Graduate diploma in education (G.D.E) Shehu Shagari College of Education Sokoto in 2005. Diploma in computer studies Sokoto Polytechnic in 2003. N.C.E Arabic and Islamic Studies (Arabic medium) Shehu Shagari College of Education Sokoto in 1985.

He holds a bachelor's degree B.A. in Arabic, from Usmanu Danfodiyo University, Sokoto. He served in 1990. He went further and obtained his master's degree M.A. Islamic studies, in 2002 at Usmanu Danfodiyo University, Sokoto and PhD Islamic studies, 2010 at the same university.

== Political career ==
He worked in different levels in both Federal and state government. He was a Member of the Federal House of Representatives Abuja, representing Gwadabawa/Illela constituency from 2011 to 2023. He was the acting Governor of Sokoto State from April 2008 to May 2008. He was then a speaker of Sokoto State House of Assembly from June 2007 to June 2011 representing Gwadabawa East.

== Other career ==

In addition, he was a chairman, house committee on Nigeria-Saudi Arabia Parliamentary Friendship and Hajj affairs 2016. ECOWAS Observer, Sierra Leone 2012, presidential election.
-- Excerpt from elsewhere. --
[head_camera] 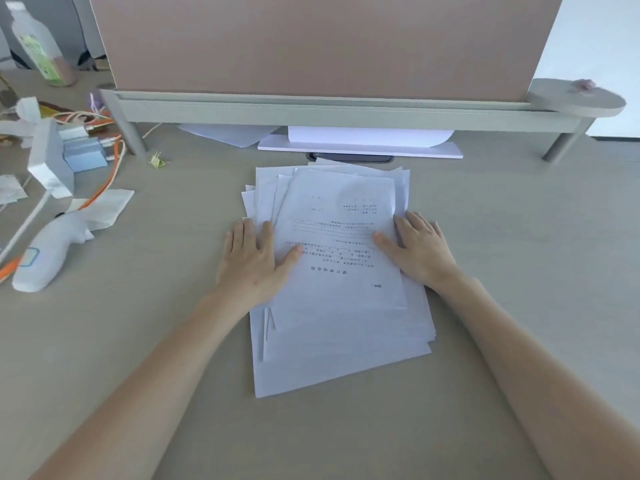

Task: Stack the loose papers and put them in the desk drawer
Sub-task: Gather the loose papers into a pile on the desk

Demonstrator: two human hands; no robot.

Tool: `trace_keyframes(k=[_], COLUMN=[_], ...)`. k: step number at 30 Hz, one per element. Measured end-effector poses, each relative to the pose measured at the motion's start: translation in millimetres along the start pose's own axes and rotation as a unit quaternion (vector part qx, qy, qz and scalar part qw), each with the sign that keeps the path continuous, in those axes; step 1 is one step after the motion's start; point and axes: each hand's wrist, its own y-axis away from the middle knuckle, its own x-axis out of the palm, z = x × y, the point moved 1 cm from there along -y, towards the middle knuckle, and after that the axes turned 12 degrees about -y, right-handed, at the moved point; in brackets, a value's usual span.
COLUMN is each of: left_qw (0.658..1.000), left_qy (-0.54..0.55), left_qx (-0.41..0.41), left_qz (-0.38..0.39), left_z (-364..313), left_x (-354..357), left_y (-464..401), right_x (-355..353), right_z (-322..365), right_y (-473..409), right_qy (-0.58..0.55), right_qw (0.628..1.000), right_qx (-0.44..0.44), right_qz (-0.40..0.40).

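An untidy pile of white papers (341, 327) lies in the middle of the beige desk (502, 254), its sheets fanned out at the edges; the top sheet carries printed text. My left hand (254, 259) rests flat on the pile's left edge, fingers spread, thumb on the top sheet. My right hand (420, 249) lies flat on the right edge, thumb pointing inward over the print. Neither hand grips anything. No drawer is in view.
A grey monitor riser (329, 110) with a pink board (322, 43) on it spans the back; more white sheets (360, 142) lie under it. At the left sit a bottle (36, 43), orange cables (104, 183), boxes, tissue and a white handheld device (45, 258).
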Motion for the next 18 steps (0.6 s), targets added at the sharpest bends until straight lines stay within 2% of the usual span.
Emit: trace_keyframes(k=[8, 12, 16, 18], left_qw=[0.996, 0.981, 0.979, 0.970], left_qy=[0.085, 0.180, 0.179, 0.220], left_qx=[0.012, 0.006, 0.003, -0.021], left_qz=[0.035, 0.073, 0.096, 0.097], left_z=[-9.1, -11.6, -17.0, -14.5], left_x=[-13.7, -22.5, -26.7, -33.2], left_y=[0.6, 0.2, 2.8, 3.9], right_x=[-15.4, -14.8, -12.2, -12.6], right_z=[11.0, 22.4, 26.7, 26.8], right_y=[8.6, 9.2, 6.8, 6.1], right_qy=[-0.183, -0.200, -0.237, -0.235], right_qw=[0.983, 0.978, 0.966, 0.967], right_qx=[0.027, 0.038, 0.083, 0.077], right_qz=[0.017, 0.034, 0.067, 0.062])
He was also parliamentarian, ECOWAS parliament, Abuja 2011, Exco member common wealth parliamentary association, African region from 2009 to 2011.

He was a Treasurer. National Speakers Conference from 2009 to 2011. Treasure. Northern Speakers Forum from 2009 to 2011. Amral-Hajj Leader of Government Delegation, 2008 Hajj operation Sokoto state. Chairman, Local Organizing Committee (LOC) 2008 National Quranic Recitation, Sokoto.